__Exercise data__
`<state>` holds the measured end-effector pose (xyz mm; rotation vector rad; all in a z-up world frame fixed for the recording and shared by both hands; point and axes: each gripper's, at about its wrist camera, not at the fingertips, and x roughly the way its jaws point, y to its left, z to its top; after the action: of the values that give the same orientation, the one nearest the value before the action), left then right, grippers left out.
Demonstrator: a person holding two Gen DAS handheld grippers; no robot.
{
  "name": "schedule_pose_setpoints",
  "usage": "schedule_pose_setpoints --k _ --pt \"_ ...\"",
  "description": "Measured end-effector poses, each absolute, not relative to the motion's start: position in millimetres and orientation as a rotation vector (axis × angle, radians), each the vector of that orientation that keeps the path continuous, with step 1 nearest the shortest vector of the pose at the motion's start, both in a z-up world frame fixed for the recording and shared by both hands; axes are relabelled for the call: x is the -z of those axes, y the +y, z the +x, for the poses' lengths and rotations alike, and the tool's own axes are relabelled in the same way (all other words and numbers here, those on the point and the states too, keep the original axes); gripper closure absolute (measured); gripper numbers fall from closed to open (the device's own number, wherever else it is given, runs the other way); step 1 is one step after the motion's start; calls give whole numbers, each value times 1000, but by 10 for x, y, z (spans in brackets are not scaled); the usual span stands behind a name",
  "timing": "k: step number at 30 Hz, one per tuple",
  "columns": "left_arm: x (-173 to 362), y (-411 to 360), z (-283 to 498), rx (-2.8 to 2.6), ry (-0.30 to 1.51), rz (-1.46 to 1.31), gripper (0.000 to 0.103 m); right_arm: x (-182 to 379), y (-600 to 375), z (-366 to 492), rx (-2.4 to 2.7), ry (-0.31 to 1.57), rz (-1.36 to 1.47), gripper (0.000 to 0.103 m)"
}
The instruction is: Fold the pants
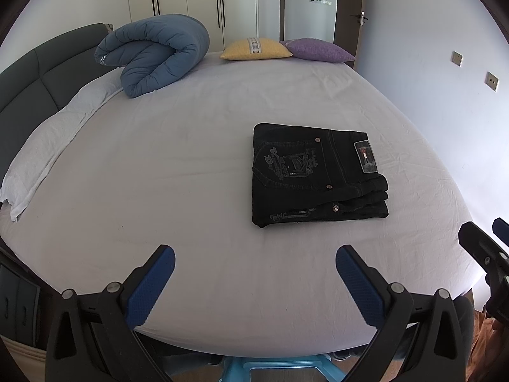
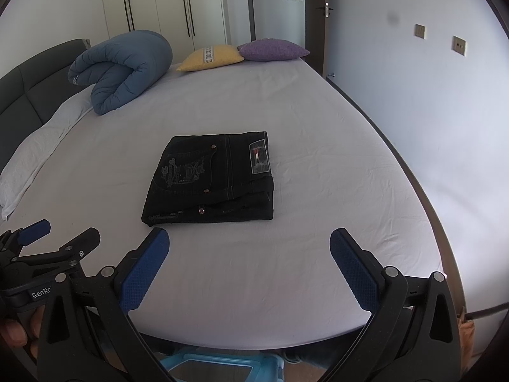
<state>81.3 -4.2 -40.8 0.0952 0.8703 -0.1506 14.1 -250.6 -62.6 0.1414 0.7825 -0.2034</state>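
The left gripper [image 1: 254, 273] is hovering with its jaws spread wide and empty, and the right gripper [image 2: 249, 259] is doing the same. Ahead of both, just beyond the blue pads [image 2: 144, 273], the black pants [image 2: 213, 178] are lying on the bed sheet [image 2: 318, 159], already folded into a thick, tidy stack. Being denim, they are probably handling heavy and fairly stiff; the near folded edge looks the best place to grip.
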Motion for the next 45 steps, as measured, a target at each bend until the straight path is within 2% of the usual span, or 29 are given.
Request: schedule_pose_setpoints --k 45 --pt "461 -74 772 155 887 82 0 714 -2465 89 202 791 143 0"
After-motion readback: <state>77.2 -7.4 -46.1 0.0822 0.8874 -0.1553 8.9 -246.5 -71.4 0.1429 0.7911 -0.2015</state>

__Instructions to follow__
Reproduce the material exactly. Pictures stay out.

__Answer space__
`<state>` holds the measured end-effector pose (xyz mm; rotation vector rad; all in a z-up world frame fixed for the recording and shared by both hands; point and axes: each gripper's, at about its wrist camera, not at the fingertips, and x roughly the way its jaws point, y to its left, z to its top; after the action: of the values that give the same orientation, the one nearest the value before the action), left then right, grippers left out.
Demonstrator: a person holding two Gen DAS handheld grippers; no robot.
{
  "name": "schedule_pose_setpoints",
  "usage": "schedule_pose_setpoints --k _ --pt \"_ ...\"",
  "description": "Measured end-effector poses, each absolute, not relative to the motion's start: position in millimetres and orientation as a rotation vector (axis × angle, radians), each the vector of that orientation that keeps the path continuous, with step 1 nearest the shortest vector of the pose at the motion's start, both in a z-up world frame fixed for the recording and shared by both hands; axes are relabelled for the call: x is the -z of those axes, y the +y, z the +x, for the poses' lengths and rotations alike, and the tool's own axes are relabelled in the same way (all other words and numbers here, those on the point and the states too, keep the original axes); gripper closure absolute (measured); gripper numbers fall from closed to open (the device's own number, wherever else it is given, runs the other way); step 1 is one step after the motion's start; calls give whole numbers, each value times 1000, but by 10 for x, y, z (spans in brackets are not scaled); the usual span stands behind a name",
  "timing": "k: step number at 30 Hz, one per tuple",
  "columns": "left_arm: x (-173 to 362), y (-411 to 360), z (-283 to 498), rx (-2.8 to 2.6), ry (-0.30 to 1.51), rz (-1.46 to 1.31), gripper (0.000 to 0.103 m); right_arm: x (-182 to 379), y (-600 to 375), z (-366 to 492), rx (-2.4 to 2.7), ry (-0.31 to 1.57), rz (-1.36 to 1.47), gripper (0.000 to 0.103 m)"
}
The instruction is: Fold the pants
<state>81.3 -4.2 -40.8 0.0952 0.8703 -0.1506 14.1 -250.6 -62.6 0.1414 0.7825 -0.2034</state>
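The left gripper [image 1: 254, 273] is hovering with its jaws spread wide and empty, and the right gripper [image 2: 249, 259] is doing the same. Ahead of both, just beyond the blue pads [image 2: 144, 273], the black pants [image 2: 213, 178] are lying on the bed sheet [image 2: 318, 159], already folded into a thick, tidy stack. Being denim, they are probably handling heavy and fairly stiff; the near folded edge looks the best place to grip.
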Motion for the next 45 steps, as measured, a target at each bend until the straight path is within 2% of the usual span, or 29 are given.
Request: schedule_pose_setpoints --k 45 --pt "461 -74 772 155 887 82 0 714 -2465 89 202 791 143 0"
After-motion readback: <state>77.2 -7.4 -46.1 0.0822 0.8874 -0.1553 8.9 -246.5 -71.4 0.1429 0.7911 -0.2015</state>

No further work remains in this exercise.